Defendants draw this court's attention to such words contained in the settlement as 'full and complete settlement' and 'in full payment.' Defendants argue that while the Akwa-Downey indebtedness was $622,579.03, and plaintiff received only $559,000 in cash, plaintiff was also released from disputed claims asserted to be worth $180,000. Defendants conclude that no underlying debt exists and that the guaranty contract of the defendants is satisfied.

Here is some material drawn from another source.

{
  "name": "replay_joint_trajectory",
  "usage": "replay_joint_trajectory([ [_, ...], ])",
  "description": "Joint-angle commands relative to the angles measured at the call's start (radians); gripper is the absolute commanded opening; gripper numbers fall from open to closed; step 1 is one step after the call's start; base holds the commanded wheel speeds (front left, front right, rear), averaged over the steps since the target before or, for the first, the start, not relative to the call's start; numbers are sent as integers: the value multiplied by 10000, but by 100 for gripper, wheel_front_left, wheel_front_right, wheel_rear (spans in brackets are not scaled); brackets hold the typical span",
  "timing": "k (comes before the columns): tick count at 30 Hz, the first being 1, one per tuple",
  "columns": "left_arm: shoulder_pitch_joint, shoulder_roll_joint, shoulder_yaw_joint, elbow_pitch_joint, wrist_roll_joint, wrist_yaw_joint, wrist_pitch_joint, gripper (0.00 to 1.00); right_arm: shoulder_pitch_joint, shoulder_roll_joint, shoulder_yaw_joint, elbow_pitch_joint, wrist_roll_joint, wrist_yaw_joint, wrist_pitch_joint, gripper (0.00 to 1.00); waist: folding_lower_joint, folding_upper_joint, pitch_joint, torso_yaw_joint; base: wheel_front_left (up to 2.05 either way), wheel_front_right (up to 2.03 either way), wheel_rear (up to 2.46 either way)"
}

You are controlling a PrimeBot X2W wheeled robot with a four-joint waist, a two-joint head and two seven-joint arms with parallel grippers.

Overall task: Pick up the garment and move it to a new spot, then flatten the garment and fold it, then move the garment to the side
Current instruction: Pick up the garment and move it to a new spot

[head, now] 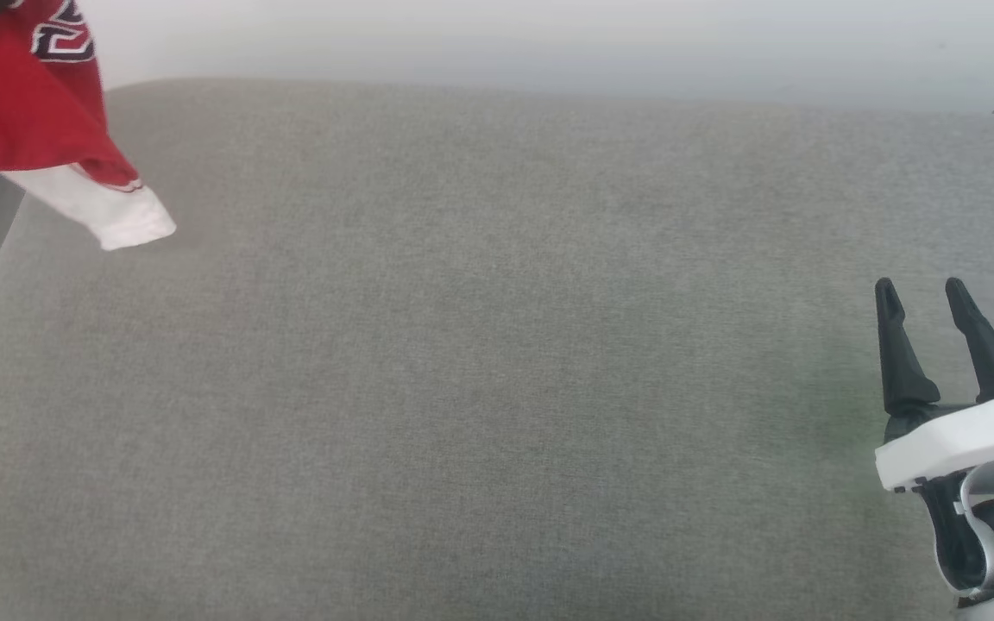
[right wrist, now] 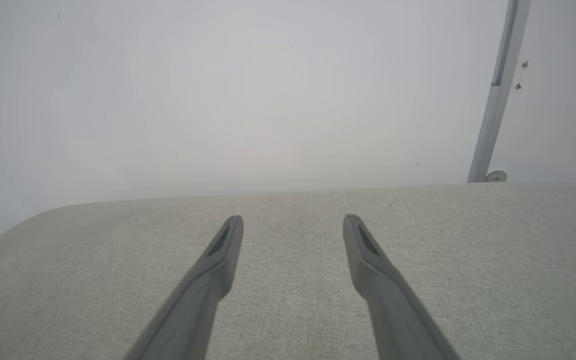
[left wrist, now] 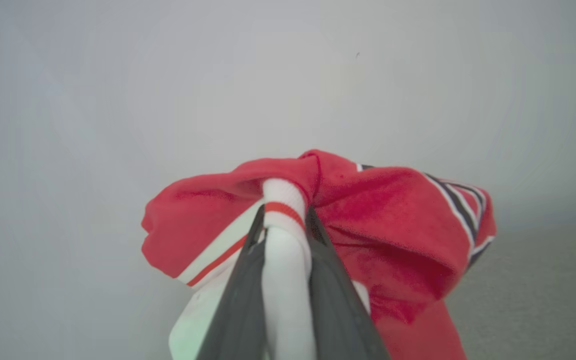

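Lettering mostly cut off; garment (left wrist: pixel 393 225) bunched, hanging from left gripper (left wrist: pixel 284 220), which is clamped on its white sleeve. Right gripper (head: pixel 920 289): fingers apart, grey fabric surface (head: pixel 462 388) beneath, pale wall (right wrist: pixel 218 75) ahead.

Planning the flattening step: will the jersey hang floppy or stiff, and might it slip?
Likely floppy: the garment bunches and droops around the left pincer, a white sleeve dangling. Probably light, since a single pinch carries it. Slipping seems unlikely; cloth fills the shut jaws.
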Motion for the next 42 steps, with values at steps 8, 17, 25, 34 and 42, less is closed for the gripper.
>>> replay_joint_trajectory([
  [8,719,153,-97,-3135,-292,864,1459,0,-16,226,-98,259,91,1,-321,100,0,0,-261,-739,0,0,0],
  [17,1053,-197,-575,-5241,-328,1426,2376,0,-261,437,-6,594,18,1,-499,100,0,0,-272,-2067,0,0,0],
  [25,751,-871,-1431,-6311,-97,1625,2980,0,-481,555,156,1106,137,1,-783,100,0,0,-261,-3637,0,0,0],
  [34,231,-1984,-2496,-6735,65,1597,3273,0,-562,697,219,1555,234,1,-1113,100,0,0,-21,-4514,0,0,0],
  [42,1386,-2114,-3002,-6689,-19,1938,3382,0,-502,794,316,1863,302,1,-1305,100,0,0,241,-4405,0,0,0],
])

Paragraph 7 of the complaint alleges a deficiency due of $86,448, plus interest. Paragraph 9 of the settlement agreement reserves rights in the plaintiff to proceed against the defendants upon the guarantees to assure payment of the loans being 'compromised.' There may be ambiguity in the settlement agreement as to whether the agreement constituted a full and complete payment of the debt. The resolution of this possible ambiguity will eventually rest upon proof of the intent of the parties thereto; however, when challenged by demurrer, this court must construe the above agreement in favor of that interpretation that would support a cause of action. Therefore, for the purposes of this appeal, it cannot be said that the Akwa-Downey debt, alleged in the complaint as underlying defendants' contract of guaranty, has been alleged as fully satisfied. Whether the claims released by Akwa-Downey in favor of the plaintiff are of sufficient value to make up the apparent deficiency is a matter to be decided upon trial, not demurrer.

Release of the Principal.

Defendants argue that inasmuch as the settlement agreement was a release of Akwa-Downey from further liability upon the debts, evidenced by the notes alleged, such release also released the defendants from liability on the debt.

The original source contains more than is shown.